TASK → Your answer is the lines below, exactly, from the one that contains "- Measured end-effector" through the one that contains "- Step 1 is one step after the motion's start", both included.

PROVIDED MATERIAL →
○ ○ ○ ○

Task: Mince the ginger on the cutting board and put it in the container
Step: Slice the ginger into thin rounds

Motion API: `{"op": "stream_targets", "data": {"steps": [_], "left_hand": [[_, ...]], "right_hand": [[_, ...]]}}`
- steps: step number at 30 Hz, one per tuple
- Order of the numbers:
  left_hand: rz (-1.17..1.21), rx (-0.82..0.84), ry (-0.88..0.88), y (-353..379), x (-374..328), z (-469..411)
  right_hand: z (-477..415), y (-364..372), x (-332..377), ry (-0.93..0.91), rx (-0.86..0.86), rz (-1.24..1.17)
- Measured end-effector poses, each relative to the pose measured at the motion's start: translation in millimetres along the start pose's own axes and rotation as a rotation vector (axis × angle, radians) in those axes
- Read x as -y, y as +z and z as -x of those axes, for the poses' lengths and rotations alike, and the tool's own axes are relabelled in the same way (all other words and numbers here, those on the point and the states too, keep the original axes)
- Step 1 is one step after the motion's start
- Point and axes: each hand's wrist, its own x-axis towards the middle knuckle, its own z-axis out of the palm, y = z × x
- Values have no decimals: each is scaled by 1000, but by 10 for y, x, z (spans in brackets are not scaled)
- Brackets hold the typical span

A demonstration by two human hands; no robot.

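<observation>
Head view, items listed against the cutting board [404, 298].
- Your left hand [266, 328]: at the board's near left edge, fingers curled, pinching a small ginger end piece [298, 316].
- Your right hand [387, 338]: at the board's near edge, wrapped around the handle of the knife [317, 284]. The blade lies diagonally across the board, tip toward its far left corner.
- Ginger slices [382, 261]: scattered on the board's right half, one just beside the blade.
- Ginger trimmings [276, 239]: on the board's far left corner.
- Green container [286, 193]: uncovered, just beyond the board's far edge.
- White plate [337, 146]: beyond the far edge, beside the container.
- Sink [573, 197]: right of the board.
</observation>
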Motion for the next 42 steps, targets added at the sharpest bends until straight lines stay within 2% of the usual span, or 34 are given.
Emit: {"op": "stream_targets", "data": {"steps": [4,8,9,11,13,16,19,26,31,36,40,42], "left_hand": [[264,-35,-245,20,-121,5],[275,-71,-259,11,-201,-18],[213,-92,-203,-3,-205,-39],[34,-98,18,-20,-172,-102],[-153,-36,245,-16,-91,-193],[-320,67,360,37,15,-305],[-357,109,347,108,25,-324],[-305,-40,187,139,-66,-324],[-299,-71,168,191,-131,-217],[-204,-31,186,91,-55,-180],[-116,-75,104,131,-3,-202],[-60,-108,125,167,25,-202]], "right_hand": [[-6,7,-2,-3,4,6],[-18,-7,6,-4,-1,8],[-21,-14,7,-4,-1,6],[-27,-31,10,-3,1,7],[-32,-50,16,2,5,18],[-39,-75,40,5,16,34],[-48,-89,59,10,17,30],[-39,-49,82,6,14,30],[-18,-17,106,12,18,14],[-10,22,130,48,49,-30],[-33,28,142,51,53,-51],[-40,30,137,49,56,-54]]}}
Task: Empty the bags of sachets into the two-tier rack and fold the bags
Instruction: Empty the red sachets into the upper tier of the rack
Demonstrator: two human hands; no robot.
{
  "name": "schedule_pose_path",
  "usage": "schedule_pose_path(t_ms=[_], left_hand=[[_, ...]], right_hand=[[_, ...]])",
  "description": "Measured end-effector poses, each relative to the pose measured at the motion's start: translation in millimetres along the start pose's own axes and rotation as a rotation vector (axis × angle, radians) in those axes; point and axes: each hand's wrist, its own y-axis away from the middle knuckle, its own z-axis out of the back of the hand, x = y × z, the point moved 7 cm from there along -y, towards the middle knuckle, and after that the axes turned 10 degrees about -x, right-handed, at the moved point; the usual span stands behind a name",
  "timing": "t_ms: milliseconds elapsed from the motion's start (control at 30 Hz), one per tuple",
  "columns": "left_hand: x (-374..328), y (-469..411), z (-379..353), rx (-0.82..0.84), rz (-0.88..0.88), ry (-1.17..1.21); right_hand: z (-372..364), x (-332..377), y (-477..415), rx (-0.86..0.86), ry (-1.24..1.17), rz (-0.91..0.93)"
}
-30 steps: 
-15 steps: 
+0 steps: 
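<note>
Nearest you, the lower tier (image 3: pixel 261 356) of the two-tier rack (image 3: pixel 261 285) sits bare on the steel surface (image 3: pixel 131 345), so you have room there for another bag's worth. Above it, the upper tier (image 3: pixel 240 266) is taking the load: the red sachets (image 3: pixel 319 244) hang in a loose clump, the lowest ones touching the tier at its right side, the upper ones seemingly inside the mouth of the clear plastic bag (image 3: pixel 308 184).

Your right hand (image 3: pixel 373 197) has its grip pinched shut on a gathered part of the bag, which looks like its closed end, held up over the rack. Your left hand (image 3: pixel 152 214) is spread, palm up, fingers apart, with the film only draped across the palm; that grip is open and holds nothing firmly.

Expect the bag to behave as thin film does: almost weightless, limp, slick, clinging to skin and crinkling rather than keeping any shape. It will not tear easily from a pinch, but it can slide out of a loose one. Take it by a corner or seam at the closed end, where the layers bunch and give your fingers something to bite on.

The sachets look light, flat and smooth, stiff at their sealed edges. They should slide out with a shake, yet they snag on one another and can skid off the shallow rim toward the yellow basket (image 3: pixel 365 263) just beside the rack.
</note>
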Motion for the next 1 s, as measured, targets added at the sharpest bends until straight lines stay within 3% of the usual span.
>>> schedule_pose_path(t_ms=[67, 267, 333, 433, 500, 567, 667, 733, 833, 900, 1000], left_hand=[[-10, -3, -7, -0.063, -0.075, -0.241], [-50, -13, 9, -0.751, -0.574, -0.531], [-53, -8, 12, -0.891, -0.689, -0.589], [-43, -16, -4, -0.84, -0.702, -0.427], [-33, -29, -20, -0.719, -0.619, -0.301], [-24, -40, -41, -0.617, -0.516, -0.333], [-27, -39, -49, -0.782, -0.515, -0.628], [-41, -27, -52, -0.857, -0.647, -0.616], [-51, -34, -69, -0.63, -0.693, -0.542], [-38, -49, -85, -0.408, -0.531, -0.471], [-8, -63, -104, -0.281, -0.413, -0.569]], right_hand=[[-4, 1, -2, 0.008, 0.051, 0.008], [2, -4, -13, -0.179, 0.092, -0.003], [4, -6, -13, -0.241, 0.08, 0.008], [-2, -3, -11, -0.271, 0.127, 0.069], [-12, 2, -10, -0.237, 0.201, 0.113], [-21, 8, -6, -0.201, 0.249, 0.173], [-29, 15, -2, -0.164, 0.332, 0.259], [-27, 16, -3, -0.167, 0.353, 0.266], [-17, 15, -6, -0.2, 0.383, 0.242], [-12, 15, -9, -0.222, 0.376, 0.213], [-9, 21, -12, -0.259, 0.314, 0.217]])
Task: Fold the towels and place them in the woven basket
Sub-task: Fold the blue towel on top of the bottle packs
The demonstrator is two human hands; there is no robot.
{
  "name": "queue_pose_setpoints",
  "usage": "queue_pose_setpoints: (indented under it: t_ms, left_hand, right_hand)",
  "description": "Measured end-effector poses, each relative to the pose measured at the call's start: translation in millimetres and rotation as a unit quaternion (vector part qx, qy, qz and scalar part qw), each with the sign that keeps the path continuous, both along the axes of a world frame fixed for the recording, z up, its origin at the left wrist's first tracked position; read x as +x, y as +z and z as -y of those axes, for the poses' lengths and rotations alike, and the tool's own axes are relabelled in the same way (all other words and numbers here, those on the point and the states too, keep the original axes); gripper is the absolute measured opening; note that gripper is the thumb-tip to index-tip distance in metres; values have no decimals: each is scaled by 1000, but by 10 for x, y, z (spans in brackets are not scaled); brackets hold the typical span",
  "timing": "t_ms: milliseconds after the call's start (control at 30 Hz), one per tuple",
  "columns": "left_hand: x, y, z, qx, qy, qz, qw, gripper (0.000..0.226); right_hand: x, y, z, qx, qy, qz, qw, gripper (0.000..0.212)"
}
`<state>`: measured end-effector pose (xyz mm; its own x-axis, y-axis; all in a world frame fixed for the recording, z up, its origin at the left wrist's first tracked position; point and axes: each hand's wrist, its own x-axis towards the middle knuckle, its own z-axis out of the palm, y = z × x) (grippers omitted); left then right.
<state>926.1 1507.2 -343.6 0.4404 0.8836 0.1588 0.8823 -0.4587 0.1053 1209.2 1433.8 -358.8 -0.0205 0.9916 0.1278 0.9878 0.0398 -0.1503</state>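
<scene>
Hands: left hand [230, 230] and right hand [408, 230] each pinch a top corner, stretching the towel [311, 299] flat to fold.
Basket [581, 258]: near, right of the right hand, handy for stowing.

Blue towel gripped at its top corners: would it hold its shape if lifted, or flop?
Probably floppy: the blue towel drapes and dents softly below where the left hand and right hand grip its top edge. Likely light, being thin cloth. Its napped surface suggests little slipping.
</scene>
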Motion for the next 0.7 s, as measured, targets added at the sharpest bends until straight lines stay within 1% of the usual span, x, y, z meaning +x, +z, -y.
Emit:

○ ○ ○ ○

RESPONSE BELOW →
- Measured end-effector poses, each relative to the pose measured at the motion's start: translation in millimetres along the start pose's own axes and rotation as a rotation vector (axis × angle, radians) in those axes
- Read x as -y, y as +z and z as -x of those axes, for the poses' lengths and rotations alike, and the tool's own axes are relabelled in the same way (all other words and numbers here, those on the point and the states too, keep the original axes)
- Step 1 is one step after the motion's start

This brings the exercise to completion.